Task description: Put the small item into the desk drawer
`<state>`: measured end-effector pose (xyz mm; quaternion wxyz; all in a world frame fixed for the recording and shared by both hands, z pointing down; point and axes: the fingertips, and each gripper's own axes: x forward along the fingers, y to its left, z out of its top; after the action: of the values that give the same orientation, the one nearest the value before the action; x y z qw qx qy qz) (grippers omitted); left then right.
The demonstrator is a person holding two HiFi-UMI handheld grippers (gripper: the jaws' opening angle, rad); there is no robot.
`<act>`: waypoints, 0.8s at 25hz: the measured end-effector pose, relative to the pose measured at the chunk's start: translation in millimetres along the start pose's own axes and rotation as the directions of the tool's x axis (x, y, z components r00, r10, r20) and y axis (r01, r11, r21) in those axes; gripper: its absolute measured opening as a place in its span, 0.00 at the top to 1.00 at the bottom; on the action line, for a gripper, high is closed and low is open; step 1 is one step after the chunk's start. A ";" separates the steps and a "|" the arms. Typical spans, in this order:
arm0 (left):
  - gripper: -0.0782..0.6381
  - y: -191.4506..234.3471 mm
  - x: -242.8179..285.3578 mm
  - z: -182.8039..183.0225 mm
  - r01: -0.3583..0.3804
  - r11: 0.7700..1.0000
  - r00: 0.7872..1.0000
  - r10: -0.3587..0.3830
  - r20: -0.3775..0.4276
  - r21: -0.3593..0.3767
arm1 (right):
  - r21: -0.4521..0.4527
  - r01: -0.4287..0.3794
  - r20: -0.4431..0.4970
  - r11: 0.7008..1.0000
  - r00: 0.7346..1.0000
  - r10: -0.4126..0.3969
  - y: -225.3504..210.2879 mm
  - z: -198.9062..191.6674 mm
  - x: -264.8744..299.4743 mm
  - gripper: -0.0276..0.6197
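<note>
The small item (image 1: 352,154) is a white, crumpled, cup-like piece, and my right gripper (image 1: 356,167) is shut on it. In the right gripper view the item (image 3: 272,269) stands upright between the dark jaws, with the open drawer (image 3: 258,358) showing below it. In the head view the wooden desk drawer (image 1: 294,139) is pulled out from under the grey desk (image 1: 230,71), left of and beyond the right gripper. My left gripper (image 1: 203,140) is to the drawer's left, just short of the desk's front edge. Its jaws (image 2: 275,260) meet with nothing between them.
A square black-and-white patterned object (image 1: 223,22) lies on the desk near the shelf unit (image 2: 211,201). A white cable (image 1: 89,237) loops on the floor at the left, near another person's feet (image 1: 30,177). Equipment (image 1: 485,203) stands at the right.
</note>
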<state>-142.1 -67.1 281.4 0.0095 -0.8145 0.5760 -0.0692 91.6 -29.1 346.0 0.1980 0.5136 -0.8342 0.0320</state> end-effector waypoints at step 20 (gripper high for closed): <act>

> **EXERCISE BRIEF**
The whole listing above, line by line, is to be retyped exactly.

> **WRITTEN SOLUTION**
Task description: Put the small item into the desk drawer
`<state>`: measured end-effector pose (xyz mm; quaternion wxyz; all in a world frame fixed for the recording and shared by both hands, z pointing down; point and axes: the fingertips, and each gripper's own axes: x forward along the fingers, y to its left, z out of its top; after the action: of the values that give the same orientation, the one nearest the value before the action; x y z qw qx qy qz) (grippers omitted); left then right.
The demonstrator is a person holding two HiFi-UMI handheld grippers (gripper: the jaws' opening angle, rad); there is no robot.
`<act>`: waypoints, 0.8s at 25hz: the measured end-effector pose, relative to the pose measured at the chunk's start: translation in millimetres along the start pose's own axes and rotation as the directions of the tool's x axis (x, y, z components r00, r10, r20) and y axis (r01, r11, r21) in those axes; gripper: its absolute measured opening as a place in its span, 0.00 at the top to 1.00 at the bottom; on the action line, for a gripper, high is closed and low is open; step 1 is one step after the chunk's start. A ";" separates the steps and a "|" the arms. Typical spans, in this order:
arm0 (left):
  - gripper: -0.0782..0.6381
  - y: -191.4506..234.3471 mm
  - x: -242.8179..285.3578 mm
  - z: -182.8039..183.0225 mm
  - r01: -0.3583..0.3804
  - r11: 0.7700..1.0000
  - r00: 0.7872..1.0000
  - r10: -0.3587..0.3830
  - r20: -0.3775..0.4276
  - r21: -0.3593..0.3767
arm1 (right):
  - r21: -0.4521..0.4527
  - r01: -0.4287..0.3794
  - r20: -0.4431..0.4970
  - r11: 0.7008..1.0000
  - r00: 0.7346..1.0000
  - r10: -0.4126..0.3969
  - y: -225.3504..210.2879 mm
  - z: -198.9062..191.6674 mm
  - x: -264.8744..299.4743 mm
  - gripper: -0.0276..0.6197
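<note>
The small item (image 1: 352,154) is a white, crumpled, cup-like piece, and my right gripper (image 1: 356,167) is shut on it. In the right gripper view the item (image 3: 272,269) stands upright between the dark jaws, with the open drawer (image 3: 258,358) showing below it. In the head view the wooden desk drawer (image 1: 294,139) is pulled out from under the grey desk (image 1: 230,71), left of and beyond the right gripper. My left gripper (image 1: 203,140) is to the drawer's left, just short of the desk's front edge. Its jaws (image 2: 275,260) meet with nothing between them.
A square black-and-white patterned object (image 1: 223,22) lies on the desk near the shelf unit (image 2: 211,201). A white cable (image 1: 89,237) loops on the floor at the left, near another person's feet (image 1: 30,177). Equipment (image 1: 485,203) stands at the right.
</note>
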<state>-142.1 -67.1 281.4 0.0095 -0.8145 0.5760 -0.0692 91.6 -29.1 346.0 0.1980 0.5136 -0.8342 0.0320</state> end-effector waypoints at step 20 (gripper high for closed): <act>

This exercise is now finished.